◆ **The problem**
The lines from the top of the data down to the line with "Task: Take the" should be repeated exactly, both ends included.
------ Dataset excerpts
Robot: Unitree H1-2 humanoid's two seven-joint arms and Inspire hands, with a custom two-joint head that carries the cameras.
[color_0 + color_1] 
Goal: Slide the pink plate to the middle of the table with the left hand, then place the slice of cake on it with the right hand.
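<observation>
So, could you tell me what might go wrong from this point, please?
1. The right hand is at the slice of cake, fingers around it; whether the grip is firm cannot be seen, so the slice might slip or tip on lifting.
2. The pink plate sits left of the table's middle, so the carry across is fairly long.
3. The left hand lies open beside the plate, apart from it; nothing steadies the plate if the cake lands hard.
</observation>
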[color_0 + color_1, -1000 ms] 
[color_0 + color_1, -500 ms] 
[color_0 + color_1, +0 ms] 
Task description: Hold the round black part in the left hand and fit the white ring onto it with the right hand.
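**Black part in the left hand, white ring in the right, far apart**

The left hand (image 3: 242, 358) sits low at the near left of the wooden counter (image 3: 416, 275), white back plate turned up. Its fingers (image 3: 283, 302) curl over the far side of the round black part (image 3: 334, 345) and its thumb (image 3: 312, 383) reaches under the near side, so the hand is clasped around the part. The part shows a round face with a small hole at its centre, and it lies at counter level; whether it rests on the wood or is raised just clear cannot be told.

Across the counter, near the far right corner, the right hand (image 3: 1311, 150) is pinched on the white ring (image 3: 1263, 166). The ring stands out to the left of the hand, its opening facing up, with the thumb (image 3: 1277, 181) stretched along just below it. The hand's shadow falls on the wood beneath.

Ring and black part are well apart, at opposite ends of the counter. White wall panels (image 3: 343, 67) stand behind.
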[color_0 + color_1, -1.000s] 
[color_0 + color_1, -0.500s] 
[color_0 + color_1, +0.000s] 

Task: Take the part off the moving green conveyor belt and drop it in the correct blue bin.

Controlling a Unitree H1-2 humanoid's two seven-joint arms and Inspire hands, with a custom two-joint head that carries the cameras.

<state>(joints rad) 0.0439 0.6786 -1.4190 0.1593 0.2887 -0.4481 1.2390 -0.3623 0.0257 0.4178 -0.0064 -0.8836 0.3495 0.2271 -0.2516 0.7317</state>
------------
◆ **Result of this exercise**
Robot: Unitree H1-2 humanoid's two seven-joint arms and Inspire hands, with a custom two-joint head that carries the cameras.
[color_0 + color_1] 
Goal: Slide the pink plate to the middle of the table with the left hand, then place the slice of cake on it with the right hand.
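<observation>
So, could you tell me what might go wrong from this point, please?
1. The right hand is at the slice of cake, fingers around it; whether the grip is firm cannot be seen, so the slice might slip or tip on lifting.
2. The pink plate sits left of the table's middle, so the carry across is fairly long.
3. The left hand lies open beside the plate, apart from it; nothing steadies the plate if the cake lands hard.
</observation>
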[color_0 + color_1, -1000 ms] 
[color_0 + color_1, -500 ms] 
[color_0 + color_1, +0 ms] 
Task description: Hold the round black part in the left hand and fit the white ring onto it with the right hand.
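**Black part in the left hand, white ring in the right, far apart**

The left hand (image 3: 242, 358) sits low at the near left of the wooden counter (image 3: 416, 275), white back plate turned up. Its fingers (image 3: 283, 302) curl over the far side of the round black part (image 3: 334, 345) and its thumb (image 3: 312, 383) reaches under the near side, so the hand is clasped around the part. The part shows a round face with a small hole at its centre, and it lies at counter level; whether it rests on the wood or is raised just clear cannot be told.

Across the counter, near the far right corner, the right hand (image 3: 1311, 150) is pinched on the white ring (image 3: 1263, 166). The ring stands out to the left of the hand, its opening facing up, with the thumb (image 3: 1277, 181) stretched along just below it. The hand's shadow falls on the wood beneath.

Ring and black part are well apart, at opposite ends of the counter. White wall panels (image 3: 343, 67) stand behind.
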[color_0 + color_1, -1.000s] 
[color_0 + color_1, -0.500s] 
[color_0 + color_1, +0.000s] 

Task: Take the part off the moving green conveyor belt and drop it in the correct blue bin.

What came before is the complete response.